With the Jersey Shore tainting images of Italian-American culture, the National Italian American Foundation is aiming to shape a more realistic conception of Italian-American pride.

This fall, NIAF is collaborating with Penn students Alexa DePasquale and Anthony Balduzzi, who launched the first NIAF Italian-American Pride Club to hit a college campus.

“We’re bringing back Italian-American pride to the youth,” said DePasquale, a College junior.

DePasquale plans to promote the term “Italicity,” referring to the cultural heritage shared by young Italian-Americans today.

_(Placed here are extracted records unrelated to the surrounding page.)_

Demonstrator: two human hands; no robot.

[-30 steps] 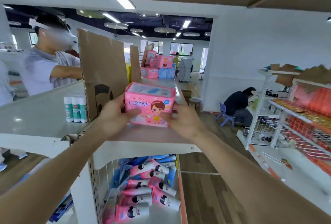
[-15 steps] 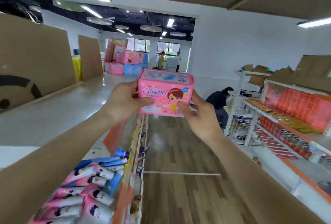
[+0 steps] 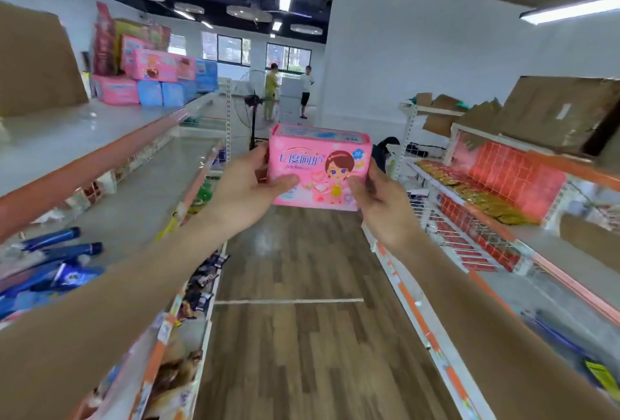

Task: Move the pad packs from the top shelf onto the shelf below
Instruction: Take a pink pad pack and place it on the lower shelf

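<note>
A pink pad pack [image 3: 318, 168] with a cartoon girl on its front hangs upright over the aisle, held between both hands. My left hand [image 3: 248, 191] grips its left end, thumb across the front. My right hand [image 3: 379, 205] grips its right end the same way. To the left runs the top shelf [image 3: 60, 141], with more pink and blue packs [image 3: 151, 80] stacked at its far end. Under it lies the shelf below [image 3: 144, 198], bare in the middle, with blue tubes [image 3: 57, 252] at its near end.
A brown cardboard sheet [image 3: 37, 64] stands on the top shelf at left. A wooden-floored aisle [image 3: 302, 335] runs ahead. Right-hand shelving [image 3: 496, 218] holds red and gold goods and cardboard boxes. A standing fan [image 3: 251, 101] and two people [image 3: 288, 87] are far ahead.
The pack has come off the top shelf and out over the aisle, still held by both hands. The view has swung right and down along the aisle.
</note>
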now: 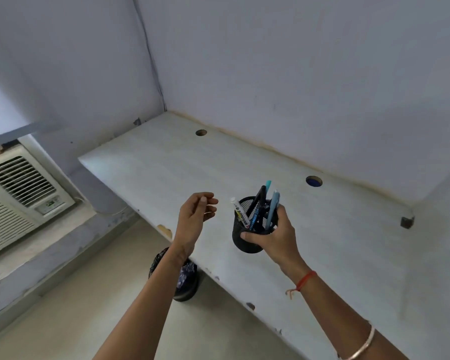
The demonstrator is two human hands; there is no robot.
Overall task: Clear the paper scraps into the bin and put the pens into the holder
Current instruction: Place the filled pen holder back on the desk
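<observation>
Over desk (244, 165), pens (272, 209) near-upright in holder (247, 246)

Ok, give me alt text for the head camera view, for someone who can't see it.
The right hand grips a black mesh pen holder holding several pens over a pale desk, while the left hand hovers beside it, fingers loosely curled, holding nothing. A dark bin stands on the floor by the desk's near edge.
</observation>
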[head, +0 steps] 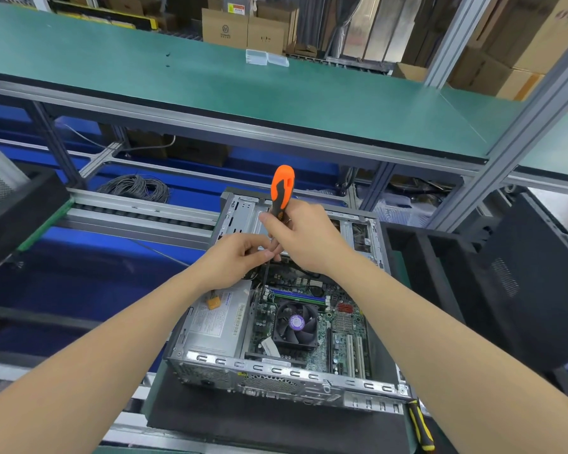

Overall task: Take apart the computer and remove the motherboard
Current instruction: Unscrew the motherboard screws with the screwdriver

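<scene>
An open desktop computer case (276, 371) lies flat in front of me. Inside it sits the green motherboard (345, 326) with a black CPU fan (295, 324), and a grey power supply (215, 326) to its left. My right hand (304, 239) grips the handle of an orange-and-black screwdriver (281, 188), held upright with its shaft pointing down into the case's far left part of the board. My left hand (235, 260) pinches the screwdriver's shaft just below the right hand. The tip is hidden among cables.
A second screwdriver with a yellow-and-black handle (420, 427) lies by the case's near right corner. A black computer case (522, 290) stands at the right, another (10, 211) at the left. A green shelf (210, 80) runs overhead. Coiled cable (138, 186) lies behind.
</scene>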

“Italicity is linked to a nation and a language. There are many Americans who not speak Italian but in their soul they identify with the Italian culture,” Director of the Center for Italian Studies Fabio Finotti said. "These are the students enthused with Italicity."

“We are creating a new population, the Italics!” Finotti laughed.

DePasquale and Balduzzi spent the summer studying in Florence before deciding to bring NIAF to Penn.

“It was eye-opening in that it allowed me to see the roots of Italian-American culture,” said Balduzzi, a College senior.

DePasquale’s father’s fraternity brother — Penn alumnus Ken Ciongoli — was a chairman of NIAF before passing away, leaving an endowment fund for student educational initiatives in his name. This fund granted $5,000 from the NIAF to start the club, and DePasquale began writing a guide to starting Italian-American organizations, a how-to she hopes to send to other Ivies in January.

“I think that the fact that Penn will be the first university [to launch a NIAF club] is great. And the students hope to begin the club at the other great universities, so it’s not only a local initiative,” Finotti said.

But for now, the focus remains on Penn, where the club hopes to take students to the Italian Market and South Philadelphia, an area highly populated with Italian-Americans. NIAF members will be issued membership cards that will give carriers 10-percent discounts at Gia Pronto and Taglio.

“This is about revitalizing and celebrating the good things about Italian culture and steering away from the stereotypes that modern culture has produced,” Balduzzi said.

NIAF’s launch is not the only Italian-American initiative on campus. Penn’s new Italian-American fraternity, Alpha Phi Delta hosted a cannoli and coffee social Monday to recruit new members. The two groups plan to work in tandem, and to help promote each other.

NIAF began recruiting members this past Saturday at an informational wine-tasting event. “It’s not just for Italian-Americans. The point of this group is to bring together students who value Italian tradition and ways of life,” DePasquale said.